I grinned at Joshua. “How have you been getting on with Max? He been helping you with your magical learning?”
He turned that shy smile on me. “It has been fascinating, finally being at the heart of things, and he has so many books. But the opportunities for practising magic have been limited I’m afraid.”
“Why?” I asked. “Max boring you with his inventions?”
“Not at all,” he said. “We have simply been focusing more on the mathematical and scientific side of things and so I’ve not had much chance to explore magical possibilities. I have mainly been studying the literature that he has amassed over the years.”
“Your turn will come,” muttered Lexie. When she felt me staring at her, she added: “Soon Joshua’s knowledge will be the more important. Who knows how much of what the rest of us know will still be relevant?”
She turned back to the window and I shrugged at Joshua.
“So your Ma seemed happy enough for you to be doing magic and stuff rather than having a proper job running your foundry,” I said to him. “Why’s that?”
“What do you mean?”
“I don’t know much about your family, but surely she’d see being a factory manager as more worthwhile than mucking around with books and whatnot?”
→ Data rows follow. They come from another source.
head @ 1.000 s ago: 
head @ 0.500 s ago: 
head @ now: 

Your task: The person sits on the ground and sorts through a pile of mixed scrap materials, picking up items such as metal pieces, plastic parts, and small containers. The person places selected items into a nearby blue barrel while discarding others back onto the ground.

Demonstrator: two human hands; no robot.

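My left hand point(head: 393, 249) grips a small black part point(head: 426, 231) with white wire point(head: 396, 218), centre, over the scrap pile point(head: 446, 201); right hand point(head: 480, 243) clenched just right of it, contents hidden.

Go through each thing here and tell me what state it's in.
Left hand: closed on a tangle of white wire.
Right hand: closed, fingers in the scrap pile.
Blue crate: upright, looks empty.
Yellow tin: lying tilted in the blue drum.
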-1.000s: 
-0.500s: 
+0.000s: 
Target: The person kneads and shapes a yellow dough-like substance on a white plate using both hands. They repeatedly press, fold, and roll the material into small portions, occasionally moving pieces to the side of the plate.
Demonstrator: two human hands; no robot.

“With most parents in our social circle, you would be correct,” he said, “but Mother has always been quite different. Once Father died and took with him all his expectations that I would carry on the family business, she was happy for me to follow my own interests. And we still own the foundries so will keep receiving the income. Although that is of course diminishing all the time, thanks to the effects of the Fulcrum.”
Lexie smiled as she turned back to us. “That’s not the whole story, though, is it? Tell her the real reason you didn’t take over the family business.”
“It wasn’t really for me,” he said in a small voice, looking down.
“Joshie doesn’t have the right temperament for managing people. Especially not those who are stronger willed than him,” said Lexie. “By which I mean most people.” She smiled slyly at her brother.
“I am simply not cut out for that line of work,” he said quietly.
“They walked all over him,” she said. “Father said it was all due to first impressions and putting your foot down, and Joshie didn’t really excel at either, did you?”
My heart went out to him as he blushed and stared at the floor. “Well, we all have different things we’re good at,” I said. “There’s plenty you can do that I can’t.”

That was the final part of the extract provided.